The other notable feature of the conflict, about which McDonald is anything but ambiguous, is the sneakiness and duplicity of GM's lawyers, especially Maurice T. (Tex) Moore, who served simultaneously as a partner in the company's outside law firm, as corporate counsel to Time-Life, McDonald's employer, and as Sloan's personal attorney. Once Moore and his associates decided that the manuscript was a threat, and that McDonald was an obstacle, they tried to intimidate and punish him. Exploiting Moore's influence at Time-Life, they had him demoted and ostracized. While not exactly powerless, McDonald knew that his career at Fortune was in jeopardy and would almost certainly end if he persisted and did not win the suit.
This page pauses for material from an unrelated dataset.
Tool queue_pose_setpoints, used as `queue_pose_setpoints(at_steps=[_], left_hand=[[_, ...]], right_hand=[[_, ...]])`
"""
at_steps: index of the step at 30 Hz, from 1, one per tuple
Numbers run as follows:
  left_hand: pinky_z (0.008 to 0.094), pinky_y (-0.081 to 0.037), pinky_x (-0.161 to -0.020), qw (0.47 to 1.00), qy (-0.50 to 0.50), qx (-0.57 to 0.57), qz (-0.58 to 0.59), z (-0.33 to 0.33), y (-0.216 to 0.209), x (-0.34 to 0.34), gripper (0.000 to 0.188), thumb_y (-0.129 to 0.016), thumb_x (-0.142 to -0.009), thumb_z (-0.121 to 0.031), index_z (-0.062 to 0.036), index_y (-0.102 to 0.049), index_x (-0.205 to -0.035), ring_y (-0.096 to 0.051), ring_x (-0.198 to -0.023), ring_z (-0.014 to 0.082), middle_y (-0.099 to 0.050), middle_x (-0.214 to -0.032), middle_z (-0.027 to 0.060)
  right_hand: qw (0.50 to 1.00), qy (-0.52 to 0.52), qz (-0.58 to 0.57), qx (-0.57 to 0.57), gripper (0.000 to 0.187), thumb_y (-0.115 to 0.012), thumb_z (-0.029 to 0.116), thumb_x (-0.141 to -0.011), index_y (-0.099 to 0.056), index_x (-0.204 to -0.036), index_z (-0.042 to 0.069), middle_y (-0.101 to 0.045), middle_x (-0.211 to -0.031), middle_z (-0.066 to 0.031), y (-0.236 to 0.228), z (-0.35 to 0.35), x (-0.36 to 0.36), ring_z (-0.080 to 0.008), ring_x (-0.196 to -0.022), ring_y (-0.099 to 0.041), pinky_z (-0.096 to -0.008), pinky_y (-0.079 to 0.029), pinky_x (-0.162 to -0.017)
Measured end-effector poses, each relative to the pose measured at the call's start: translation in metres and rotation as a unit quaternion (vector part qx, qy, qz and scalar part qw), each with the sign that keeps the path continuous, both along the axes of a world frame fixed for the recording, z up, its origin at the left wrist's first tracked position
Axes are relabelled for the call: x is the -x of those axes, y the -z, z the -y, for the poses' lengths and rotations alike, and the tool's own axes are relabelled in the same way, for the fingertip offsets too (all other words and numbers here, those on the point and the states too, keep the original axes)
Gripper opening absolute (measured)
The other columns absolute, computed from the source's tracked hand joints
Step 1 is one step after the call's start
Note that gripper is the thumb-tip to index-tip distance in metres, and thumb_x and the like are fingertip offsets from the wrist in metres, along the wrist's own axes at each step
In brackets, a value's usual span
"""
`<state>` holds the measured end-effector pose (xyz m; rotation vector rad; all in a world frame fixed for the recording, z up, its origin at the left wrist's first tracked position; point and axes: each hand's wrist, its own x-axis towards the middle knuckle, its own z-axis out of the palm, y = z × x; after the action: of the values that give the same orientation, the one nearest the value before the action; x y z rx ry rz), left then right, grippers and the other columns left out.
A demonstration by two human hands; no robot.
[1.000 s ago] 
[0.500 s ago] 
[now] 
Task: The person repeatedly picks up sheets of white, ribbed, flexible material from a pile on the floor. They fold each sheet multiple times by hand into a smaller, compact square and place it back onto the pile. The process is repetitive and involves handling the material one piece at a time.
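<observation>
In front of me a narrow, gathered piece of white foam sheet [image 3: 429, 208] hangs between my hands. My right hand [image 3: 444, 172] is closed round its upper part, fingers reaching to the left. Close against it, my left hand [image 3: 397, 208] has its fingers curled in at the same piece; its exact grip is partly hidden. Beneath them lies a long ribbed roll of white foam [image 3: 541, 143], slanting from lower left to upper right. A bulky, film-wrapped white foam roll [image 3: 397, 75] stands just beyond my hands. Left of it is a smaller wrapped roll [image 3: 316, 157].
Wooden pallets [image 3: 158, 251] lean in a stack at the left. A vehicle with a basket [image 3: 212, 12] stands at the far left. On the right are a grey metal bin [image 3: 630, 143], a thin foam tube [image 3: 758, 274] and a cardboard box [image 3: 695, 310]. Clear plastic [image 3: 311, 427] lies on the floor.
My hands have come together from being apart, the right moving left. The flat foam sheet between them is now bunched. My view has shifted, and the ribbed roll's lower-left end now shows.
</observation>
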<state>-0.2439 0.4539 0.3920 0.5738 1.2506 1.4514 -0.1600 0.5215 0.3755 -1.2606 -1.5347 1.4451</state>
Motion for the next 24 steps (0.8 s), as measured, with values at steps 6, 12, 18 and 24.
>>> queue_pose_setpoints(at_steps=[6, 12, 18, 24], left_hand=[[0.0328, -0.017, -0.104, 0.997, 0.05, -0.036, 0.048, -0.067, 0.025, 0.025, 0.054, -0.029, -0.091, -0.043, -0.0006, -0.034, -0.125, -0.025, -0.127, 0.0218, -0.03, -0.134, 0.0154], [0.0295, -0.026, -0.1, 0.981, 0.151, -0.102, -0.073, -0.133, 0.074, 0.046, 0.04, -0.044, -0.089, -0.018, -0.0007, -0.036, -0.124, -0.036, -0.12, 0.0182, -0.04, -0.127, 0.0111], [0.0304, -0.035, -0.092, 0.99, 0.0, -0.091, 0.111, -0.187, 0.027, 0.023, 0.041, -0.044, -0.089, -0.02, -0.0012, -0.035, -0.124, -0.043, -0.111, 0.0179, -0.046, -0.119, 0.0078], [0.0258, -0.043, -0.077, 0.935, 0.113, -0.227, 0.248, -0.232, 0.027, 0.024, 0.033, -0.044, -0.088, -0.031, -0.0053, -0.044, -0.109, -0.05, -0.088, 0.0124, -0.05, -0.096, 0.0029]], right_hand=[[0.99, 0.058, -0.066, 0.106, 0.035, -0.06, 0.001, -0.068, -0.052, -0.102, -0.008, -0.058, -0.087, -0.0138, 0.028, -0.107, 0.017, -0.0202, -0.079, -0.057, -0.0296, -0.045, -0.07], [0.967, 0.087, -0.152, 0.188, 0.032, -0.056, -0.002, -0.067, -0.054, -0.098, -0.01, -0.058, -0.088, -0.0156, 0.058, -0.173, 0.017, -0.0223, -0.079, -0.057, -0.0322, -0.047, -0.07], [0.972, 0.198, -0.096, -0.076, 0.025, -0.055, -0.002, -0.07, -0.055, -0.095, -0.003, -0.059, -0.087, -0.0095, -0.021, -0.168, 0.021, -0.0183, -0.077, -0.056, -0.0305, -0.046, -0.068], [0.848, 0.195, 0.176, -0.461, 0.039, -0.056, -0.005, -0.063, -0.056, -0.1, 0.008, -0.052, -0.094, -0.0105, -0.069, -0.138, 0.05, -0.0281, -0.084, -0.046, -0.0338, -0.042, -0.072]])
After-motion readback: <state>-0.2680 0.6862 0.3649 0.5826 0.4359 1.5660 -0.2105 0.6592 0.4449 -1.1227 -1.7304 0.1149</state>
McDonald asks repeatedly why GM cared about the book, since it did not include revelations about current operations. His conclusion is that the lawyers simply assumed that Sloan's story would call attention to the corporation's past and prod the government to move against it. GM's lawyers often accused McDonald of "shaking the tree," of trying to extract money from GM, but if McDonald is right, it was surely the lawyers who were shaking the tree with doomsday scenarios, delays, and procedural disputes.
Finally, with the suit bogged down in legal maneuvering, McDonald decided to go back though the manuscript and remove or obscure the handful of statements that might even indirectly interest the Justice Department. This action, coupled with the intervention of Frederic Donner, the GM chairman, who was undoubtedly tired of the whole episode, broke the stalemate and led to the publication of the revised manuscript in 1964. (McDonald does not mention that Chandler's Strategy and Structure appeared in l962 and covered much the same ground, though it did not cite the possibly offending documents.) The book was an immediate best seller.
McDonald, whose career revived after 1964, apparently had no intention of telling his story publicly until 1990, when Fortune published an essay by Peter Drucker that was to be a new introduction to My Years at General Motors. McDonald was offended that he was not consulted and that Drucker, who was unaware of the dispute, had written a largely fanciful account of the book's origins. He completed A Ghost's Memoir shortly before his death in 1998.
McDonald's legacy is a fascinating, largely unflattering, glimpse of the mid-century business elite.